It will stay that way for the foreseeable future.

[ MORE: Pulisic the Golden Boy? ]

Ramos, 50, has been in charge of the U.S. U-20 national team since Oct. 2011 and has held his role as the youth technical director since Nov. 2013.

In that time the U.S. has seen plenty of promising youngsters (Christian Pulisic, DeAndre Yedlin, Kellyn Acosta and Jordan Morris to name a few) graduate to the USMNT and Ramos’ leadership has been integral to that pathway.

Speaking to U.S. Soccer about his decision to sign a new deal as both the youth technical director and the U-20 coach, Ramos believes he can now help to accelerate the development of youth players.

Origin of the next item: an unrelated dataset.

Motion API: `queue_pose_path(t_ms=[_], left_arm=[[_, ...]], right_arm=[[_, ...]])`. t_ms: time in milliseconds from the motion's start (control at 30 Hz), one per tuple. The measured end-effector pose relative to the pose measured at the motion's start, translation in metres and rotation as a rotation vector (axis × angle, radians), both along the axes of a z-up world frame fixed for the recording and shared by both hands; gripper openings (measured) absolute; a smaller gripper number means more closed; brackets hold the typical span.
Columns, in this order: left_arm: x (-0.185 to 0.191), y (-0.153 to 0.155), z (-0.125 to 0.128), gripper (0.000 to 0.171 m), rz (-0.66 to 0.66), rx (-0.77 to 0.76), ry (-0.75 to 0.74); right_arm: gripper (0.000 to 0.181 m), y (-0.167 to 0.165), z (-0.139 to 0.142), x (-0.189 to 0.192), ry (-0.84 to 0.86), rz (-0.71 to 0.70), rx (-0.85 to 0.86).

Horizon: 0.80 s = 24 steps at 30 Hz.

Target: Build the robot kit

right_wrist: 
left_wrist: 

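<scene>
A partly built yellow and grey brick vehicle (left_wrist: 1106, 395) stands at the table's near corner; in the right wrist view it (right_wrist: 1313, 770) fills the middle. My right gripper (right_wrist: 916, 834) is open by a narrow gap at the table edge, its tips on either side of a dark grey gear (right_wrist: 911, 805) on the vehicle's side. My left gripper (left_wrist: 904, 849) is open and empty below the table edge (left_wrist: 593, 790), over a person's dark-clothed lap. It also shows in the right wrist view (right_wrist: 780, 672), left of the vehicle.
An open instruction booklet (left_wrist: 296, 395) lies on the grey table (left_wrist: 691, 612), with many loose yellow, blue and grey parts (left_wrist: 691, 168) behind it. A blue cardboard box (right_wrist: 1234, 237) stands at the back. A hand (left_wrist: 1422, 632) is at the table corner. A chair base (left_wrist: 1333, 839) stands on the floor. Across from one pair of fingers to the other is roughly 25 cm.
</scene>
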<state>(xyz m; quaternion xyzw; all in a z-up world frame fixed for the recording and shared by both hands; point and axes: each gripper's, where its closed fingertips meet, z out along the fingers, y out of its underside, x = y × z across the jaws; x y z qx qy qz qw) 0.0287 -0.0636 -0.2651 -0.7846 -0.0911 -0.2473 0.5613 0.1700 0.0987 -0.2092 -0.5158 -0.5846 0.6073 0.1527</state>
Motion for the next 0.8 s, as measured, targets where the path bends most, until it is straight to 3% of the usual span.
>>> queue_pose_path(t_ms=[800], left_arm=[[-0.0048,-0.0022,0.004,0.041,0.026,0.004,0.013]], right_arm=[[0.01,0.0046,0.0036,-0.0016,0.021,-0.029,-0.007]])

“I am very excited to continue my work at U.S. Soccer as Youth Technical Director and U-20 Men’s National Team head coach,” Ramos said. “I am pleased with the historic results we have achieved on the field over the last few years as we continue pushing to set higher standards. We have provided great experiences to players who are now beginning to make room for themselves on the Senior National Team. My Youth Technical Director role gives me the opportunity to continue the integration of all our Youth National Teams as well as helping with the implementation of our Player Development Initiatives nationwide which will help our youth players develop at a much faster rate for years to come.”

With the likes of Cameron Carter-Vickers, Erik Palmer-Brown, Brooks Lennon, Tyler Adams and Josh Sargent all impressing for the U-20 side in both the CONCACAF Championship (which the U.S. won) and the U-20 World Cup (the U.S. reached the quarters) earlier this summer, it seems like Ramos is ready to push on the next crop of youngsters who can push for spot in Bruce Arena’s full national team.

Ramos’ resume as a player and coach is not only impressive but garners respect from every single person connected with U.S. Soccer. He played at three World Cups in a 13-year stint for the USMNT and was part of the coaching staff at the 2014 World Cup as well as leading numerous youth teams to their respective World Cups.

Very smart move from Sunil Gulati and Co.